TASK: Could you return the whole listing, character for character?

• • • •

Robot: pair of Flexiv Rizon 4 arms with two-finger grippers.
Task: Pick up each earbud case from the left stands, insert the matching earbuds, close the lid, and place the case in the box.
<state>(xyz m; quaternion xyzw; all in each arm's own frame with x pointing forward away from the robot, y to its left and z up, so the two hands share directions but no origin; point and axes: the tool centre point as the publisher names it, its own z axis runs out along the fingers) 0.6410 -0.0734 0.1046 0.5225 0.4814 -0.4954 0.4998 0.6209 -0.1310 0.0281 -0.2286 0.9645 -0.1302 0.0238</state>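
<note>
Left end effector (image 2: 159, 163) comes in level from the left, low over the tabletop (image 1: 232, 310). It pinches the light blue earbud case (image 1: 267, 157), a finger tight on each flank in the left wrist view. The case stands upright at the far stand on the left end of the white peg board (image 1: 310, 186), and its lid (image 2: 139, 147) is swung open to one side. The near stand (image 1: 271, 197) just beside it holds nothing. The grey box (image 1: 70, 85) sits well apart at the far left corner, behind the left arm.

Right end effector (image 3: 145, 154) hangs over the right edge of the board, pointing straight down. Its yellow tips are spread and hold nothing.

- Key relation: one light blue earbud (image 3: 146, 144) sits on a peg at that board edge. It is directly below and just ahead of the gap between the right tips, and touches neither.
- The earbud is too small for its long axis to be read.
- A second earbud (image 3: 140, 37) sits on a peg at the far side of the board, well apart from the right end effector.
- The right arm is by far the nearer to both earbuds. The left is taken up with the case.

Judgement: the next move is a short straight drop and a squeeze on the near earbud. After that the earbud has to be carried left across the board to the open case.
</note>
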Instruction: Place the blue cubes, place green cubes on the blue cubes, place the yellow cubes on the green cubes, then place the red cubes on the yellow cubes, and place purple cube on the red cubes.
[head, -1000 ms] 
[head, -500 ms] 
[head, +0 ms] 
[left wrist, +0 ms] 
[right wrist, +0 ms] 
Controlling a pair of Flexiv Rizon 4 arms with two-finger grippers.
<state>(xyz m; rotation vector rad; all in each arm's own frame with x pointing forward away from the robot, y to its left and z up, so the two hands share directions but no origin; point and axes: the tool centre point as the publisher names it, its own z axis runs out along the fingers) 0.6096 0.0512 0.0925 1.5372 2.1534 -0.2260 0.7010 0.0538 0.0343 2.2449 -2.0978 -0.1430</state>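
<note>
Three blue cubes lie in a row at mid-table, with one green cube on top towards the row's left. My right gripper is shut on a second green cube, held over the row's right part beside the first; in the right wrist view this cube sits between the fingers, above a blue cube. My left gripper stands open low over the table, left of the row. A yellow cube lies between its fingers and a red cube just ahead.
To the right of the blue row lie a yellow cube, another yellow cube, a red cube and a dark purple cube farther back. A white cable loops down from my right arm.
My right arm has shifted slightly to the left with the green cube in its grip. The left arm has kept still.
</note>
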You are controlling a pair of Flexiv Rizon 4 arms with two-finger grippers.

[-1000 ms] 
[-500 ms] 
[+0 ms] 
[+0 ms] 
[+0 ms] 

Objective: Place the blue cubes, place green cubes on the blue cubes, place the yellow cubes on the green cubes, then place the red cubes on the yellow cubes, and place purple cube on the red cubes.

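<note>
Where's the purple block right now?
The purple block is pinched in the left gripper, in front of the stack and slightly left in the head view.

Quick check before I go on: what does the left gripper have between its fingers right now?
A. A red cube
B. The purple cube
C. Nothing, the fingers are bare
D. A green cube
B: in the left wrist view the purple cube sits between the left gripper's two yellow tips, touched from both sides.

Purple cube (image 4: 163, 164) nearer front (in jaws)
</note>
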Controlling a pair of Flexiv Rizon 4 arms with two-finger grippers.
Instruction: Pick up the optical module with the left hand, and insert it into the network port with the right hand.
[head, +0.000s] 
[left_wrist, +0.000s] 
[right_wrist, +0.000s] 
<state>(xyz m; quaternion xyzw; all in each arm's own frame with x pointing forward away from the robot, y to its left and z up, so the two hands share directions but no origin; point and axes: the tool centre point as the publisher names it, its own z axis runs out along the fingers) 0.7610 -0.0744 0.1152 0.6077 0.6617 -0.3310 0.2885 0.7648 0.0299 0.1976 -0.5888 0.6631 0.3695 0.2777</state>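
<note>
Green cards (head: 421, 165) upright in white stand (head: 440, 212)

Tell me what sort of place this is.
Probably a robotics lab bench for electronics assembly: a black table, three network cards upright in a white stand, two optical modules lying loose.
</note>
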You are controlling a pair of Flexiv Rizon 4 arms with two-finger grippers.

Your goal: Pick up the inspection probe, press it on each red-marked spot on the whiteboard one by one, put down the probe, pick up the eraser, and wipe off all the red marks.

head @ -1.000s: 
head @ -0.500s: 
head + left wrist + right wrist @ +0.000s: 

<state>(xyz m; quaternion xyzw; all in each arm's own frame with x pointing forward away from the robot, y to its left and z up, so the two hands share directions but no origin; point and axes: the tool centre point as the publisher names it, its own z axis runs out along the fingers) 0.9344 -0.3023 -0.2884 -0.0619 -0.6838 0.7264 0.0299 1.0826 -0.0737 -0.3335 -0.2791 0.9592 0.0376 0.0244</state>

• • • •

FINISHED EXERCISE:
Robot: pair of Flexiv Rizon 4 arms with two-finger grippers.
Task: Pick up each earbud case from the left stands, insert the matching earbuds, close the lid, and place the case in the box.
<state>(xyz m; quaternion xyzw; all in each arm's own frame with x pointing forward away from the robot, y to its left and z up, so the two hands share directions but no origin; point and axes: the tool centre point as the publisher names it, its own z axis runs out along the fingers) 0.6410 -0.0734 0.1046 0.5225 0.4814 -0.4954 0.4998 0.6209 -0.1310 0.0281 -0.2286 0.9645 -0.1302 0.0238</state>
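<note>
Left end effector (image 2: 159, 163) comes in level from the left, low over the tabletop (image 1: 232, 310). It pinches the light blue earbud case (image 1: 267, 157), a finger tight on each flank in the left wrist view. The case stands upright at the far stand on the left end of the white peg board (image 1: 310, 186), and its lid (image 2: 139, 147) is swung open to one side. The near stand (image 1: 271, 197) just beside it holds nothing. The grey box (image 1: 70, 85) sits well apart at the far left corner, behind the left arm.

Right end effector (image 3: 145, 154) hangs over the right edge of the board, pointing straight down. Its yellow tips are spread and hold nothing.

- Key relation: one light blue earbud (image 3: 146, 144) sits on a peg at that board edge. It is directly below and just ahead of the gap between the right tips, and touches neither.
- The earbud is too small for its long axis to be read.
- A second earbud (image 3: 140, 37) sits on a peg at the far side of the board, well apart from the right end effector.
- The right arm is by far the nearer to both earbuds. The left is taken up with the case.

Judgement: the next move is a short straight drop and a squeeze on the near earbud. After that the earbud has to be carried left across the board to the open case.
</note>
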Instruction: Place the blue cubes, place green cubes on the blue cubes, place the yellow cubes on the green cubes, then place the red cubes on the yellow cubes, and place purple cube on the red cubes.
[head, -1000 ms] 
[head, -500 ms] 
[head, +0 ms] 
[left wrist, +0 ms] 
[right wrist, +0 ms] 
Controlling a pair of Flexiv Rizon 4 arms with two-finger grippers.
<state>(xyz m; rotation vector rad; all in each arm's own frame with x pointing forward away from the robot, y to its left and z up, so the two hands share directions but no origin; point and axes: the tool centre point as the publisher names it, its own z axis runs out along the fingers) 0.6096 0.0512 0.0925 1.5372 2.1534 -0.2260 0.7010 0.0538 0.0343 2.2449 -2.0978 -0.1430</state>
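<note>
Three blue cubes lie in a row at mid-table, with one green cube on top towards the row's left. My right gripper is shut on a second green cube, held over the row's right part beside the first; in the right wrist view this cube sits between the fingers, above a blue cube. My left gripper stands open low over the table, left of the row. A yellow cube lies between its fingers and a red cube just ahead.
To the right of the blue row lie a yellow cube, another yellow cube, a red cube and a dark purple cube farther back. A white cable loops down from my right arm.
My right arm has shifted slightly to the left with the green cube in its grip. The left arm has kept still.
</note>
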You are controlling a pair of Flexiv Rizon 4 arms with two-finger grippers.

[-1000 ms] 
[-500 ms] 
[+0 ms] 
[+0 ms] 
[+0 ms] 

Objective: Place the blue cubes, place green cubes on the blue cubes, place the yellow cubes on the green cubes, then place the red cubes on the yellow cubes, and place purple cube on the red cubes.

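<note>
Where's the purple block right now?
The purple block is pinched in the left gripper, in front of the stack and slightly left in the head view.

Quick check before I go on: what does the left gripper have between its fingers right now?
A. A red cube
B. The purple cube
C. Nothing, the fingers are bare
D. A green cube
B: in the left wrist view the purple cube sits between the left gripper's two yellow tips, touched from both sides.

Purple cube (image 4: 163, 164) nearer front (in jaws)
</note>
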Controlling a pair of Flexiv Rizon 4 arms with two-finger grippers.
Instruction: Pick up the optical module with the left hand, and insert it into the network port with the right hand.
[head, +0.000s] 
[left_wrist, +0.000s] 
[right_wrist, +0.000s] 
<state>(xyz m; quaternion xyzw; all in each arm's own frame with x pointing forward away from the robot, y to its left and z up, so the two hands share directions but no origin; point and axes: the tool centre point as the publisher names it, its own z axis runs out along the fingers) 0.7610 -0.0744 0.1152 0.6077 0.6617 -0.3310 0.2885 0.7648 0.0299 0.1976 -0.5888 0.6631 0.3695 0.2777</state>
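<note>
Green cards (head: 421, 165) upright in white stand (head: 440, 212)

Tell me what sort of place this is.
Probably a robotics lab bench for electronics assembly: a black table, three network cards upright in a white stand, two optical modules lying loose.
</note>
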You are controlling a pair of Flexiv Rizon 4 arms with two-finger grippers.

Your goal: Pick up the inspection probe, press it on each red-marked spot on the whiteboard one by one, put down the probe, pick up the eraser, and wipe off all the red marks.

head @ -1.000s: 
head @ -0.500s: 
head + left wrist + right wrist @ +0.000s: 

<state>(xyz m; quaternion xyzw; all in each arm's own frame with x pointing forward away from the robot, y to its left and z up, so the two hands share directions but no origin; point and axes: the tool centre point as the publisher names it, its own z axis runs out along the fingers) 0.9344 -0.3023 -0.2884 -0.0619 -0.6838 0.7264 0.0299 1.0826 -0.0737 -0.3335 -0.2791 0.9592 0.0376 0.0244</state>

Nothing else is part of this answer.